Although much has changed in Iraq in seven years, there is still work to be done, he said.
“We’re still concerned about the infrastructure — that has to be addressed,” the sergeant said. “It is important for people to have sanitation; clean water and electricity.”
He said security still is a concern as well.
A message posted Aug. 25 on Fort Stewart’s Team Stewart website reported an “upswing in attacks in Iraq.”
“Although there have been 17 attacks today in Task Force Marne’s area of operations, no U.S. soldiers were affected. Sadly, our Iraqi partners were the victims of these attacks today. All were against the Iraqi police, innocent civilians and some Iraqi army, with some deaths and several wounded,” reads the website message.
Abisaab said last week there had been “incidents around Baghdad.”

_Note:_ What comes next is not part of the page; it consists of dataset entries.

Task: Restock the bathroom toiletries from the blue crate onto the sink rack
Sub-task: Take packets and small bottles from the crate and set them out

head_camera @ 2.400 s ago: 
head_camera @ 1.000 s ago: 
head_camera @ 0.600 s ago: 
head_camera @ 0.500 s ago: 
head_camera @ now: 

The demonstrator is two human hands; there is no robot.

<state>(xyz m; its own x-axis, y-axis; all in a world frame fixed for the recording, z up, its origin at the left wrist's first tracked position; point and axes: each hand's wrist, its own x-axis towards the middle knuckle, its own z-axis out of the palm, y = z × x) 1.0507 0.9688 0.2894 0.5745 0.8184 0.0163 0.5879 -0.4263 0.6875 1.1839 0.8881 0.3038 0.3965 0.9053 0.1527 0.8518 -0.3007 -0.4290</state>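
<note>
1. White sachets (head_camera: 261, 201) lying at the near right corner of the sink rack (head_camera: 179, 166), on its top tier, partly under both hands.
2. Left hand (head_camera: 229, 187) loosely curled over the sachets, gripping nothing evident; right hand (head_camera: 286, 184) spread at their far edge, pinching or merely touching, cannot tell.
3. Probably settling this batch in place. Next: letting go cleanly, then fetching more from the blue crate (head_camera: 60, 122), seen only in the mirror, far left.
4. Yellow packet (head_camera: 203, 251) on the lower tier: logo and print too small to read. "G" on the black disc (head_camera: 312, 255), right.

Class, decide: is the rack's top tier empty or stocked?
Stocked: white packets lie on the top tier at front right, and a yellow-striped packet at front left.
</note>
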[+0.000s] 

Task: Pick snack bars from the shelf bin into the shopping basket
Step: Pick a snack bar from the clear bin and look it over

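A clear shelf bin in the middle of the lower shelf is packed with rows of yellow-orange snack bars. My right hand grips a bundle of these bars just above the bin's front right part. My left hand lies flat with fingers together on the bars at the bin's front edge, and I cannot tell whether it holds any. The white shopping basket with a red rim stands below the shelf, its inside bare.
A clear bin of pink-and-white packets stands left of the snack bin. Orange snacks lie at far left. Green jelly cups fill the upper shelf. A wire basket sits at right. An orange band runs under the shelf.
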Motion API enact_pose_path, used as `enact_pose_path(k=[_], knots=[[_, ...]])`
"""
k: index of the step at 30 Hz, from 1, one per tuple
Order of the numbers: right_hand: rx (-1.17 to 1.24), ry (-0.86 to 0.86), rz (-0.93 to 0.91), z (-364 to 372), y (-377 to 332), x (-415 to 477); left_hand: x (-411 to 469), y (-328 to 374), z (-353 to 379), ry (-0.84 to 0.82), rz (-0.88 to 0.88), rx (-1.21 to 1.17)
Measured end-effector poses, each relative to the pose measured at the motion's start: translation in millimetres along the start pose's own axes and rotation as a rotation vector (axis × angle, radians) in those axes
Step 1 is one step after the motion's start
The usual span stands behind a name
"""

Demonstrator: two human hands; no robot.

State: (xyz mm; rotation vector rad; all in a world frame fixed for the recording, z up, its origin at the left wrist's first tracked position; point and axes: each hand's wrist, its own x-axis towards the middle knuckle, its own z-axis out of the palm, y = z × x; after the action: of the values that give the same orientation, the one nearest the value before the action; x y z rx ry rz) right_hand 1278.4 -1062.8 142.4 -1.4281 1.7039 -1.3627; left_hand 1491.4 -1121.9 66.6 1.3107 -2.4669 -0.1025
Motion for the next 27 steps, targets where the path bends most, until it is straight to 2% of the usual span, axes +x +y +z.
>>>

He said spikes in violence were to be expected with the drawdown of combat troops.
 “We want to see it (violence) decline. But it will probably still be around for a while to come,” the sergeant said. “That’s one of the biggest challenges for the ISF — is to be able to respond and not give in to intimidation.”
Abisaab said Iraqi security forces and police are trained and ready to take responsibility for security in their country.
The Army sergeant, who also has served with the U.S. Marines and National Guard, came to Fort Stewart in December 2008. Abisaab said with half his current deployment served, he just wants his unit to “get home safe and sound.”
He plans to take leave and visit his parents in his hometown of Kansas City, Mo.
A Kansas City Chiefs football fan, Abisaab hopes to catch some home games.
“And I’d like to watch the Super Bowl,” he said.

Editor’s note: This the sixth installment in a series profiling the men and women of the 1st Brigade Combat Team, 3rd Infantry Division now deployed to Iraq.